Does anyone really remember when computer games were actually like this? Showing Stranger Things as a LucasArts-Style Adventure Game in which you have to click upon each prompt and get them in the right order seems like it would take forever, and back in the day it did. People would get frustrated beyond belief and simply quit or would spend hours at their console attempting to get past one part of the game in order to advance. Computer games were truly for computer nerds back then, guys and girls that could somehow just figure out the patterns and figure their way through the mazes and challenges that were presented.
Now imagine how hard Stranger Things would be in a setting like this. Depending on how detailed it was, and it would likely be filled with various details indeed, you might find that a single encounter could take upwards of an hour or two just to lead up to it and then get through it. The small clip you saw with the Christmas lights would no doubt take a substantial amount of time to figure out and move through, and then there’s no telling if there’s a time limit or conditions in which you might need to complete one action ahead of another lest their be dire consequences.

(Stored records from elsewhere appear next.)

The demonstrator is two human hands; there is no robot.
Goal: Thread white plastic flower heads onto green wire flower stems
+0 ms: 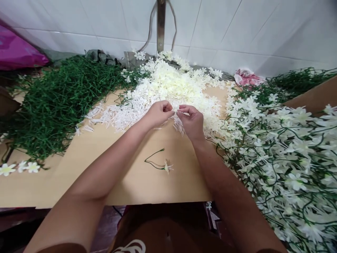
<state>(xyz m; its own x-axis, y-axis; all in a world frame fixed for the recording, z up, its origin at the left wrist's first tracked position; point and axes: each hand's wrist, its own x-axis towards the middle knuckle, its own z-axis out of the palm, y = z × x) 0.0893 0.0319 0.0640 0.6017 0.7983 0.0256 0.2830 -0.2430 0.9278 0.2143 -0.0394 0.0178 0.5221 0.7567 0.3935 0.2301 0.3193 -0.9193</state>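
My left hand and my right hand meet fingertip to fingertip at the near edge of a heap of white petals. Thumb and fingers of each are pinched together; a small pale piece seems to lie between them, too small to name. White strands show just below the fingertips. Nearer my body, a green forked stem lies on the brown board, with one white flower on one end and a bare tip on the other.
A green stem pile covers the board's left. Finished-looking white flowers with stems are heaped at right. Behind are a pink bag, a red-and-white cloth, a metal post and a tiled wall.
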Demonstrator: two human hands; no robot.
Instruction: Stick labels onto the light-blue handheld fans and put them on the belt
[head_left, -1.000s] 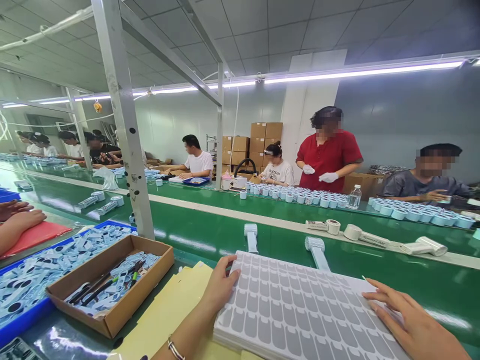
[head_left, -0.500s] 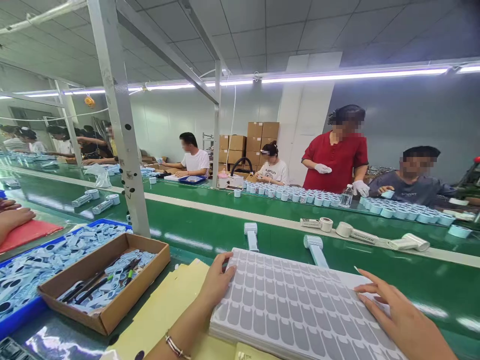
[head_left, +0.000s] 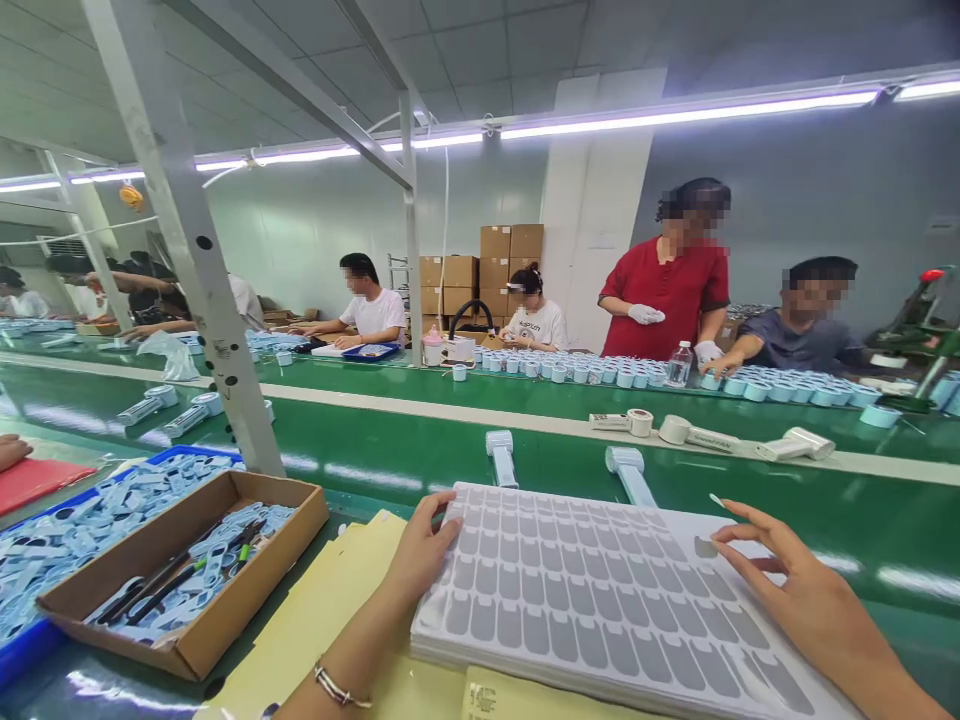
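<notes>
A thick stack of white sheets (head_left: 577, 590) with rows of grey stickers lies in front of me, over yellow paper (head_left: 337, 590). My left hand (head_left: 424, 545) rests on the stack's left edge, thumb on top, fingers bent around the corner; nothing separate is in it. Over the right part of the top sheet, my right hand (head_left: 795, 570) pinches a small grey sticker (head_left: 705, 547) between thumb and index finger. Bare white backing shows around that sticker. Beyond the stack, two pale blue handheld parts (head_left: 501, 460) lie on the green belt (head_left: 390, 440).
At left are a cardboard box (head_left: 262, 490) of light blue parts and tools, and a blue tray (head_left: 150, 470) of similar parts. A metal post (head_left: 202, 300) rises behind them. Across the belt, several people work beside rows of blue cups (head_left: 622, 375); another person's hand (head_left: 11, 450) shows at far left.
My right thumb and index finger have closed on a grey sticker at the top sheet. The view has shifted slightly. Across the belt, the grey-shirted person's hand has moved left to the cups.
</notes>
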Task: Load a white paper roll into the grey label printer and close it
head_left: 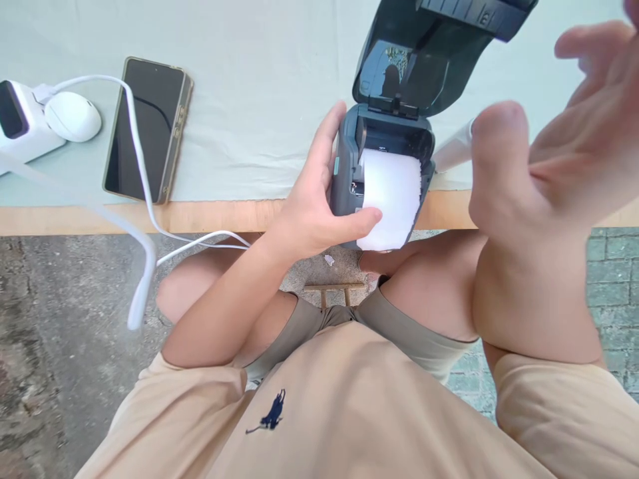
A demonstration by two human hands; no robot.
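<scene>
A dark portable label printer (341, 179) is held at the table's front edge by my left hand (319, 199). Its lid (424, 60) is flipped up and away from me. White paper (392, 193) lies over the front of the printer's body, and my left thumb presses on it. My right hand (564, 133) is raised to the right of the printer, close to the camera, with its fingers apart and nothing visible in it. Behind that hand, a pale, partly hidden object (454, 148) touches the table.
To the left lies a phone (144, 130) in a clear case. A white device with a small dark screen (24, 126) and a rounded white piece (73, 116) sit farther left. A white cable (137, 133) loops over the phone and hangs past the table edge (210, 216).
</scene>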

You can bet however that even if the game was insanely hard that diehard fans would still purchase it and attempt to master it in a weekend. The chances are good that such a thing wouldn’t happen that quickly but there would be people that would try. The only other sticking point I can think of at this point would be the fact that the clip showed prompts for sticking in different disks, which for a game like this could only mean floppy disks. Do those even exist anymore? When was the last time you saw a floppy drive? There are still computers around that use such a system but for the most part a lot of people either don’t know about floppy disks anymore or don’t bother simply because flash drives and CD’s are far easier to store and use.
Of course it could have meant CD’s, but that means an entire CD would be dedicated to a single character if that were the case. Just how much information would be on each disc? That seems like it would take forever just to complete each character’s story, Eleven’s would likely take a massive amount of time all alone. It might be interesting and could even give a little greater insight to the characters but it would be such a lengthy game that it could make D&D adventure look like a weekend jaunt into the realm of fantasy.
For the serious gamers that know how to navigate the more confusing and literal pathways of a game it seems like it might be a lot of fun if it was real, but to the rest of us it might be entertaining for a while before we finally got tired of it and shut the thing off.